**TASK PROMPT**
In this exercise, write out the data word for word and leave every image out.
= = =
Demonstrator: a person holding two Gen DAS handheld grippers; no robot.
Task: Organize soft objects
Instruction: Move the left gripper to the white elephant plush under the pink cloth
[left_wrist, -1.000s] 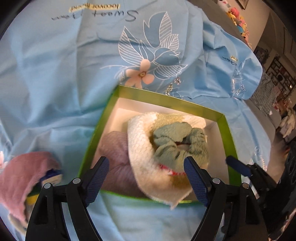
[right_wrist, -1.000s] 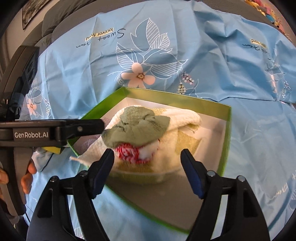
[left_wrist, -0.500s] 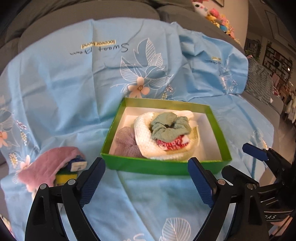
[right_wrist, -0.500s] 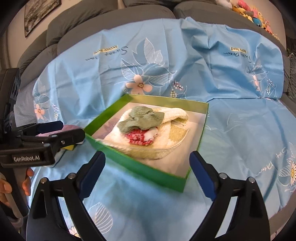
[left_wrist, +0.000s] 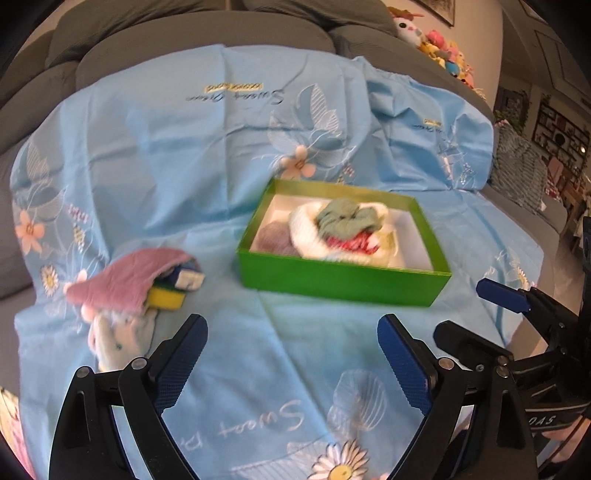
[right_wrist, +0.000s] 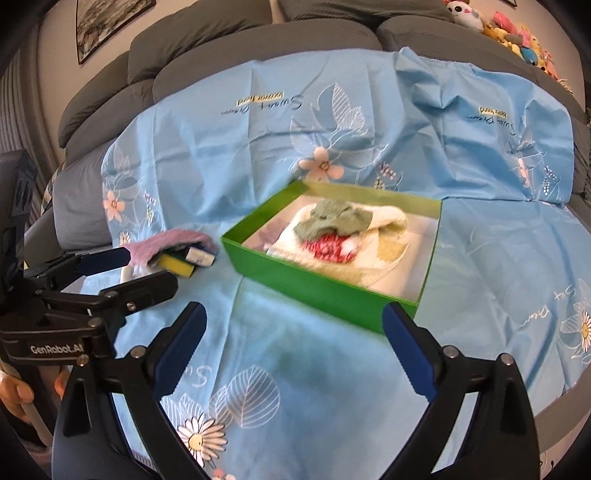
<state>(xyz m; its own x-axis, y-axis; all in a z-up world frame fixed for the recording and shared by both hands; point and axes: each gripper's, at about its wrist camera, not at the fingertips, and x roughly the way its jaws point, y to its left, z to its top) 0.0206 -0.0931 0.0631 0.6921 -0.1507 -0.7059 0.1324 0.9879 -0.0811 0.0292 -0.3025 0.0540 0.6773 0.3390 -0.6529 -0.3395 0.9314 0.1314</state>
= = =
**RESULT**
Demonstrator: a person holding two Gen DAS handheld grippers; no robot.
Task: Organize soft objects
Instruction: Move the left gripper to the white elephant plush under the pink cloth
[left_wrist, -1.000s] 
[right_wrist, -1.000s] 
[left_wrist, -0.500s] 
[right_wrist, -0.500s] 
[left_wrist, +0.000s] 
[right_wrist, +0.000s] 
<state>(xyz m; its own x-axis, y-axis; all in a z-up world frame fixed for the recording and shared by both hands; point and axes: each gripper's, at about its wrist camera, not at the fingertips, and x roughly the way its jaws point, y to its left, z to its top) 0.0206 -0.0931 0.0631 0.6921 -0.1507 -0.7059 0.1324 0.9879 -0.0811 0.0292 -0.3025 0.0540 0.6773 0.3390 -0.6529 -0.3395 0.9314 0.1314</state>

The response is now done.